Nuances et instantanéité ne font pas bon ménage
Qu’il s’agisse du rôle joué par les datas ou de la constatation de la difficulté de transmettre des messages performateurs, on mesure combien les enseignements récurrents des plus grands spécialistes de la communication (les journalistes) sont indispensables. Ils ont ainsi été rappelés par le Docteur Damien Mascret (France 2) signalant combien la complexité de l’information santé se prête mal à l’instantanéité des médias actuels, tandis que le Docteur Gérard Kierzeck (TF1) renchérissait en faisant l’éloge de la nuance… et en considérant les réseaux sociaux comme des « zones de non droit ».
Suivre The Voice
Mais le Festival ne serait pas le Festival de la Communication s’il n’était qu’un lieu pour énumérer les obstacles. Résolument positif, il a encore une fois donné plusieurs exemples de « communication » originale et parfaitement réussie, tel l’apprentissage par le « show », façon « The Voice », des signes neurologiques par le Professeur Emmanuelle Flamand-Roze. Surtout, la longue liste des lauréats a encore révélé de multiples messages percutants, tant sur le fond que sur la forme. Ainsi, le Grand Prix du Festival a été décerné à la campagne promue par France Adot & Galeon réalisée par l’agence Addiction, dédiée au don d’organe et baptisée de façon intrigante « Le premier NFT qui donne la vie ». L’idée est pour pallier le manque critique de dialogues ouverts au sein de la société à propos du prélèvement de ses organes de partager des NFT sur ce sujet ! Avec ce premier prix, le Festival montre bien le niveau global d’exigence, signalé également par le fait que toutes les catégories ne comptaient pas nécessairement de prix Or ou trois différents prix. D’ailleurs, l’un des membres du jury, Olivier Robichon, directeur de la rédaction du groupe Prescription Santé a bien signalé combien l’exercice devenait de plus en plus ardu et pointilleux pour les « candidats » : en effet l’œil exercé des jurys ne laisse plus aucune place au doute ou à l’amateurisme.
Défi
Pas l’ombre d’un doute et d’amateurisme avec le film « Perturbations », prix Or dans la catégorie Communication de sensibilisation Santé publique / Organisation privée. Ce court métrage poignant porté par Novo Nordisk et Breaking web a été écrit par Jérôme Genevray et Camille Hédouin en collaboration avec des professionnels de santé et des patients experts. Il illustre parfaitement la façon dont les préjugés dont sont victimes les personnes souffrant d’obésité représentent pour eux une double peine. Dans ce palmarès, témoignant toujours de l’importance de proposer à la fois des formats inédits et des messages performateurs, on retiendra le compte Tik Tok Hopi Tok de l’Hôpital Fondation Rothschild (Prix Or, communication institutionnelle), qui permet de communiquer sans filtre (qui aurait pu imaginer Rothschild sur Tik Tok !) sur le quotidien des équipes et de recruter de nouveaux professionnels.
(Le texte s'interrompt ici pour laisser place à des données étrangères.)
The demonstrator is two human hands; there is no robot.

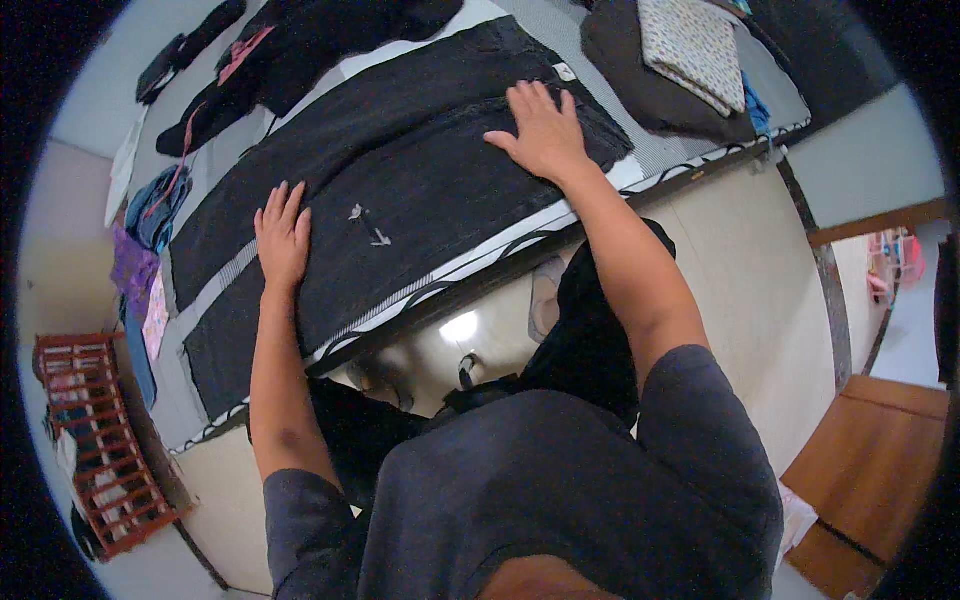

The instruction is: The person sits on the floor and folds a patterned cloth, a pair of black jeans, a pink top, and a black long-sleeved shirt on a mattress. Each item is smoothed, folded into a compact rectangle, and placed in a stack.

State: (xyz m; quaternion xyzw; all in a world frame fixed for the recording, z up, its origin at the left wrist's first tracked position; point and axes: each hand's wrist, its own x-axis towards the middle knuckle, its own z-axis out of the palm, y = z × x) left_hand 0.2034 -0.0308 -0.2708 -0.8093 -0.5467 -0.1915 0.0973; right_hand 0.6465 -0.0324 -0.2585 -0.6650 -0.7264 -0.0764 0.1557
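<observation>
A pair of black trousers [420,157] lies spread on a bed, its waist end to the right and its two legs running left. The fabric looks like denim. A small white tag [564,72] shows near the waist, and a pale mark [373,227] sits on the nearer leg. My left hand [282,238] rests flat on the nearer leg, beside the gap between the legs. Near the waist, my right hand [546,133] lies palm down with its fingers spread. Neither hand grips anything.
Black garments [330,52] lie beyond the trousers. At the right sit a folded dark cloth [619,75] and a patterned folded cloth [694,52]. Rolled jeans [159,206] and purple cloth [135,262] are at the left. The bed edge [450,281] runs before my legs. A red-brown rack [105,442] stands lower left.
</observation>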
Ainsi, qu’il s’agisse de la communication médicale envers les professionnels de santé (« Qui nous soignera quand les professionnels de santé ne seront plus là » de l’association SPS) ou encore de celle au profit d’associations de patients (« Connaître ma maladie c’est reprendre le pouvoir sur ma vie », par Novartis et Edelman), le Festival a pu mettre à l’honneur le meilleur de la communication en santé, dans un défi sans cesse à réinventer.